Une avocate très agressive, quittée par son mari, qui décide de consulter son thérapeute, forcément complice, sous une fausse identité, pour détruire à la fois son mari en les montant l'un contre l'autre, brisant la relation thérapeutique qui est son seul pilier solide, et le thérapeute en le poussant à coucher avec elle, comme deux de ses psy précédents l'ont fait (le titre original veut à la fois dire "mentir sur le divan" et "allongé·e sur le divan", pensées aux traducteur·ice·s qui ont du faire un choix douloureux), et mettre fin à sa carrière. Un psychanalyste imposant, athlétique et ambitieux, haut placé institutionnellement, plein de certitudes, qui tient à faire savoir à autant de monde possible à quel point il sait mener comme personne des thérapies et une carrière. Un addict au jeu qui va en thérapie pour sauver son mariage mais qui n'a aucune intention d'arrêter de jouer. Un psychiatre initialement spécialisé dans la pharmacologie qui décide de mettre son authenticité de thérapeute et le dévoilement de ses ressentis au centre de l'espace thérapeutique, et qui doit régulièrement réévaluer les limites de l'exercice.

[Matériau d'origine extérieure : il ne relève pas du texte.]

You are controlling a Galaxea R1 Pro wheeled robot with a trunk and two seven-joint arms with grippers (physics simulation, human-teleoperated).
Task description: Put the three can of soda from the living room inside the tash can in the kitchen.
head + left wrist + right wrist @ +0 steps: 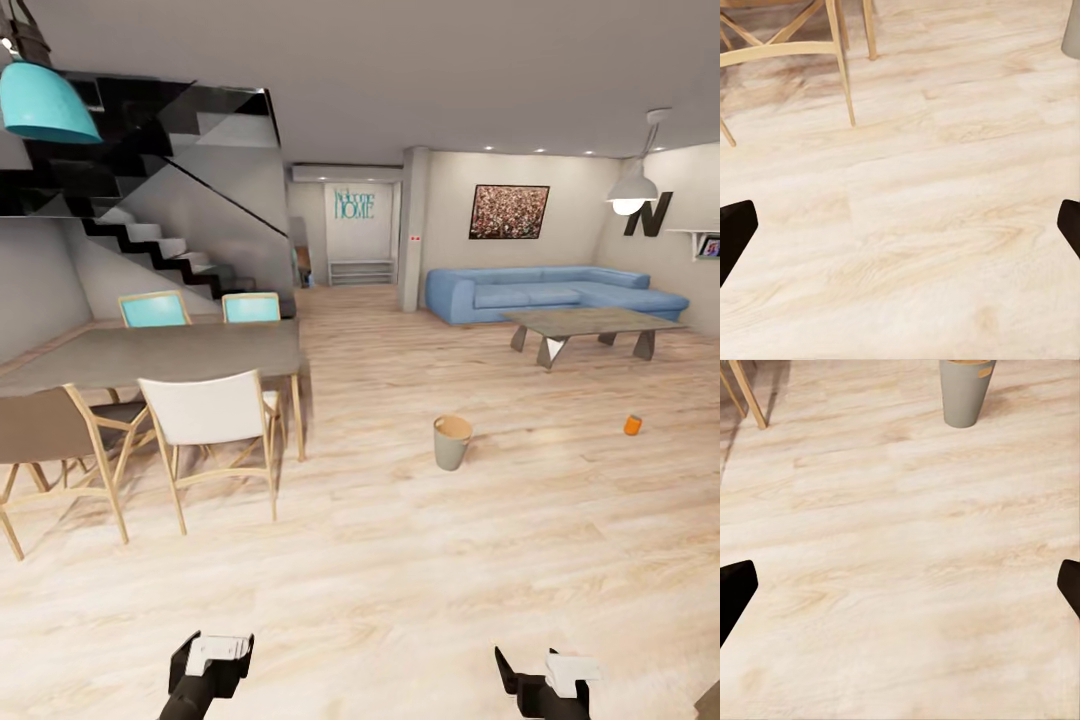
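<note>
We stand on a wide pale wood floor that runs from the dining set at our ten o'clock to the living room at one o'clock, where the light-blue sofa sits behind a low coffee table. The dining table with its chairs takes up the near left, so our free lane lies ahead and to the right. The tash can stands upright on the floor at about twelve to one o'clock, its brown-orange inside showing; the right wrist view catches it too, well ahead of that arm. Well apart from it, at two o'clock, one orange can of soda rests on the floor, short of the coffee table; we cannot see the other two cans from here. Both arms hang low in front of us: the left gripper and the right gripper each have their jaws spread wide apart, holding nothing, with bare floor between the dark tips in both wrist views. We judge the step in hand to be the approach to that orange can: we should roll toward two o'clock, pass the bin without clipping it, stop with the can squarely before the right arm, then lower the jaws astride it.
</note>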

Tous ces personnages vont être mis au service d'une intrigue prenante (oui parce que, sur le quatrième de couverture de mon édition une autrice compare Et Nietzsche a pleuré à un roman policier et, autant je recommande sans réserves Et Nietzsche a pleuré, autant ça ne me viendrait vraiment pas à l'esprit de le conseiller pour l'intrigue), qui va offrir un regard direct et potentiellement déstabilisant sur l'univers des thérapeutes (qui ressemble à un exercice de dévoilement intime de l'auteur, c'est méta!) : l'éventail des motivations qui peuvent par ailleurs s'entrechoquer chez une même personne (la posture de sauveur, l'enthousiasme pour la créativité et la rencontre, le prestige, l'argent, voire dans le cas des agresseurs, dont Yalom ne cache pas, c'est le moins qu'on puisse dire, l'existence, le pouvoir sur les patientes et la certitude de l'impunité) et éventuellement leurs conséquences dans la thérapie, le contraste entre la capacité à guider les autres dans leurs difficultés et celle à faire face aux siennes, les points aveugles conscients ou non (il arrive que le·a patient·e en sache plus sur le thérapeute que l'inverse... et ce n'est pas la première fois chez Yalom!), ... Et, évidemment, plein de sujets existentiels, parce que c'est Irvin Yalom.
Un livre qui peut se lire comme un roman (le fait que ce soit un roman doit pas mal y contribuer!) tout en restant très riche, peut-être plus pour les personnes qui ont envie de lire entre les lignes (le premier chapitre a généré un nombre exponentiel de questionnements chez moi, qui n'auraient peut-être pas été les mêmes si je n'avais rien lu du même auteur). Le ton est léger, les chapitres s'enchaînent (ça ne m'est pas arrivé souvent, dans les livres présentés ici, d'être impatient de connaître la fin!), mais l'intrigue est prétexte, sur un ton dont la légèreté peut être trompeuse, à explorer des thèmes potentiellement complexes voire dérangeants.